(EXERCISE BRIEF) Each line of the material should be set down exactly. Pictures are not part of the copy.

━━━━━━━━━━━━━━━━

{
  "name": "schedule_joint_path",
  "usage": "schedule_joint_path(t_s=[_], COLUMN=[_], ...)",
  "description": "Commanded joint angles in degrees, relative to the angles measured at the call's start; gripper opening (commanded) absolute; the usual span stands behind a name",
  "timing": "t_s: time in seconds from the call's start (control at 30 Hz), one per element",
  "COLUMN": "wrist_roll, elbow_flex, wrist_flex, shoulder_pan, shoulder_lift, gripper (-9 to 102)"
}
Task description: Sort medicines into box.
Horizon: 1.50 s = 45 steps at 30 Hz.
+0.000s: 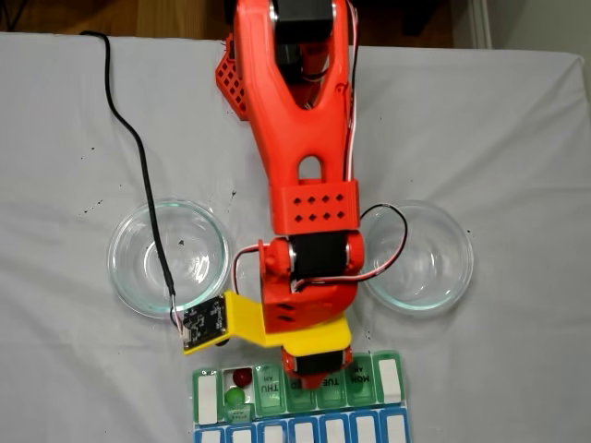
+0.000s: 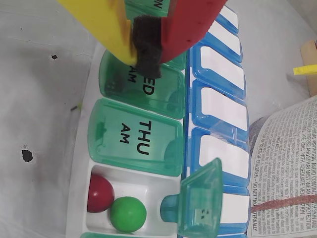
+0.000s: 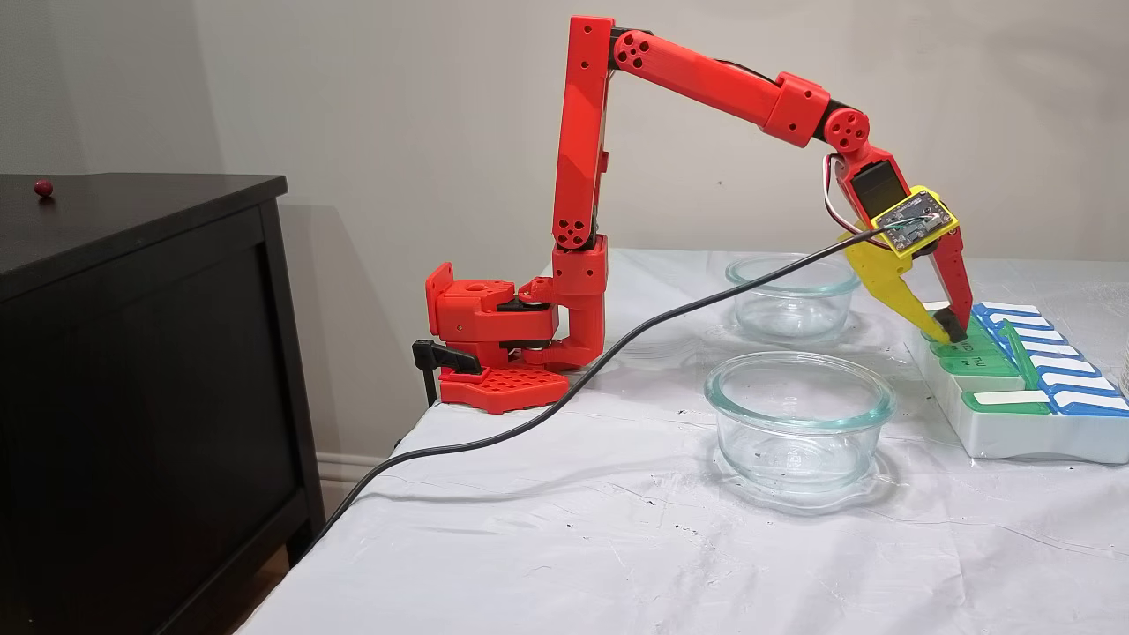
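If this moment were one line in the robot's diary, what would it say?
gripper: shut, above closed WED lid | open compartment: dark red ball, bright green ball | clear glass dishes: empty

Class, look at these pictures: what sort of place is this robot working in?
Probably a room in a home, not a lab: a table under a wrinkled white cover, a dark wooden cabinet by a plain wall, and glass bowls beside a pill box.

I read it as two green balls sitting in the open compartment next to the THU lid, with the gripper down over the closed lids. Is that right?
Not quite. The wrist view shows one dark red ball and one green ball in the open compartment, beside the THU lid. The rest holds: the gripper is down over the closed lids.
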Motion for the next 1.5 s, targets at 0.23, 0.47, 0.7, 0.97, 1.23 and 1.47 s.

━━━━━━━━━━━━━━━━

(PROBLEM SOLUTION)
{
  "name": "schedule_joint_path",
  "usage": "schedule_joint_path(t_s=[_], COLUMN=[_], ...)",
  "description": "Commanded joint angles in degrees, relative to the angles measured at the call's start; gripper opening (commanded) absolute; the usual span stands behind a name",
  "timing": "t_s: time in seconds from the call's start (control at 30 Hz), one per element",
  "COLUMN": "wrist_roll, elbow_flex, wrist_flex, shoulder_pan, shoulder_lift, gripper (-9 to 102)"
}
Task description: Sort medicines into box.
Horizon: 1.50 s = 45 steps at 30 Hz.
+0.000s: 
+0.000s: 
+0.000s: 
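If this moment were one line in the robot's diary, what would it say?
gripper: shut, above closed WED lid | open compartment: dark red ball, bright green ball | clear glass dishes: empty

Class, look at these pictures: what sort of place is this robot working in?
Probably a room in a home, not a lab: a table under a wrinkled white cover, a dark wooden cabinet by a plain wall, and glass bowls beside a pill box.

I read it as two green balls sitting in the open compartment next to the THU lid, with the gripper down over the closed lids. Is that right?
Not quite. The wrist view shows one dark red ball and one green ball in the open compartment, beside the THU lid. The rest holds: the gripper is down over the closed lids.
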Motion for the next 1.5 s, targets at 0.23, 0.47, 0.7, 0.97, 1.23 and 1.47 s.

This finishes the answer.